To do:
Extract the lines beginning at the one that holds "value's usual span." and ending at the final line of the material below, keeping them exact and leaving out all pictures.

Stored data:

= = =

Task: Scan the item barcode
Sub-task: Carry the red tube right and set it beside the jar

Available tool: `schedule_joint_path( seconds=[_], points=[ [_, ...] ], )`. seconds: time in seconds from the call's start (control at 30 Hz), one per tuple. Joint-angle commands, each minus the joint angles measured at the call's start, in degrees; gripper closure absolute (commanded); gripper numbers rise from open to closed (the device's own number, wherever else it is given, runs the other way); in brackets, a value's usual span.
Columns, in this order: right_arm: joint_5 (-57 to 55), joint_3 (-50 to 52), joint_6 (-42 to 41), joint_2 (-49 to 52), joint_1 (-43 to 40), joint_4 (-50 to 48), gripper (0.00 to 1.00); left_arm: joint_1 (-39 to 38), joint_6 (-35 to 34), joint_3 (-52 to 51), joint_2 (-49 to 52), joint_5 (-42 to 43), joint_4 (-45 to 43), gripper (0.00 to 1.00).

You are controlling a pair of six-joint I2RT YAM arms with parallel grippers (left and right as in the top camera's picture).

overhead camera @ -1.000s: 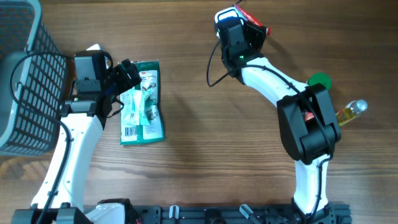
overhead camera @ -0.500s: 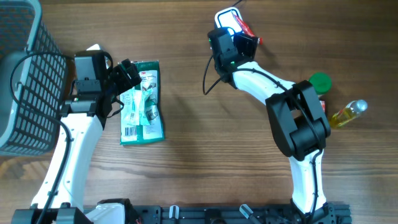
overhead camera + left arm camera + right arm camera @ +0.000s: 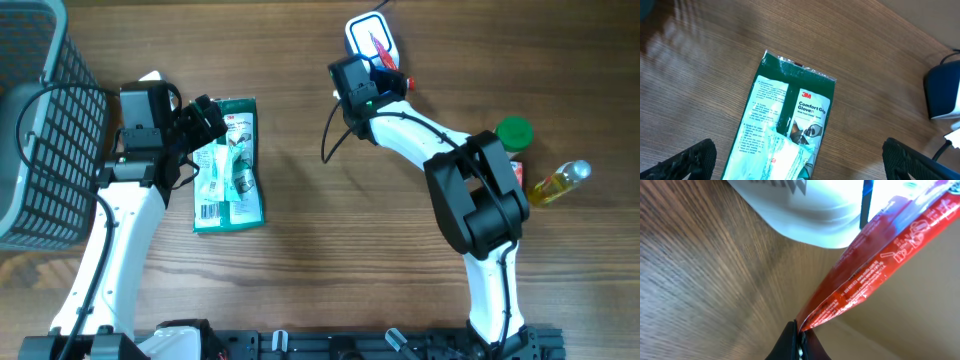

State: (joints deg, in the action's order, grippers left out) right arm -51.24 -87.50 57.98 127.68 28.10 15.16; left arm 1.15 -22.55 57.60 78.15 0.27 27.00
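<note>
Scan under way, unconfirmed: right gripper, clamped on a flat red plastic packet, holds it over the white blue-rimmed scanner at 12 o'clock; left gripper wide, empty.

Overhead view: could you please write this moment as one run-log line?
right claw: shut on red packet | packet position: at white scanner | left claw: open over green glove pack | scan: not confirmed

Thin red pkt w/ white print, corner pinched in R hand, tilted over white-blue scanner.
</note>
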Motion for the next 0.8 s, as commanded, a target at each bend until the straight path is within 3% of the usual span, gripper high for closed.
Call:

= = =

Answer:
Available tool: `schedule_joint_path( seconds=[_], points=[ [_, ...] ], )`. seconds: time in seconds from the call's start (control at 30 Hz), one per tuple. Joint-angle commands, each minus the joint angles measured at the call's start, in degrees; gripper closure absolute (commanded); gripper numbers rise from open to closed (the device's own number, wherever else it is given, runs the other way); in brackets, a value's usual span.
Columns, in this order: right_arm: joint_5 (-57 to 55), joint_3 (-50 to 52), joint_6 (-42 to 41), joint_2 (-49 to 52), joint_1 (-43 to 40), joint_4 (-50 to 48), gripper (0.00 to 1.00); left_arm: joint_1 (-39 to 38), joint_6 (-35 to 34), joint_3 (-52 to 51), joint_2 (-49 to 52), joint_5 (-42 to 43), joint_4 (-45 to 43), gripper (0.00 to 1.00).

You are controlling a pair of six-joint I2RT YAM arms with parallel grippers (left and right as in the top camera's picture).

overhead camera @ -1.000s: 
overhead camera @ -0.500s: 
overhead camera + left arm camera + right arm camera @ +0.000s: 

State: (joints deg, in the action's order, grippers left out) right arm -51.24 -87.50 57.98 127.68 28.10 15.16; left arm 1.15 -22.55 57.60 78.15 0.27 27.00
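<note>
Scan under way, unconfirmed: right gripper, clamped on a flat red plastic packet, holds it over the white blue-rimmed scanner at 12 o'clock; left gripper wide, empty.

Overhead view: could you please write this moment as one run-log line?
right claw: shut on red packet | packet position: at white scanner | left claw: open over green glove pack | scan: not confirmed

Thin red pkt w/ white print, corner pinched in R hand, tilted over white-blue scanner.
</note>
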Motion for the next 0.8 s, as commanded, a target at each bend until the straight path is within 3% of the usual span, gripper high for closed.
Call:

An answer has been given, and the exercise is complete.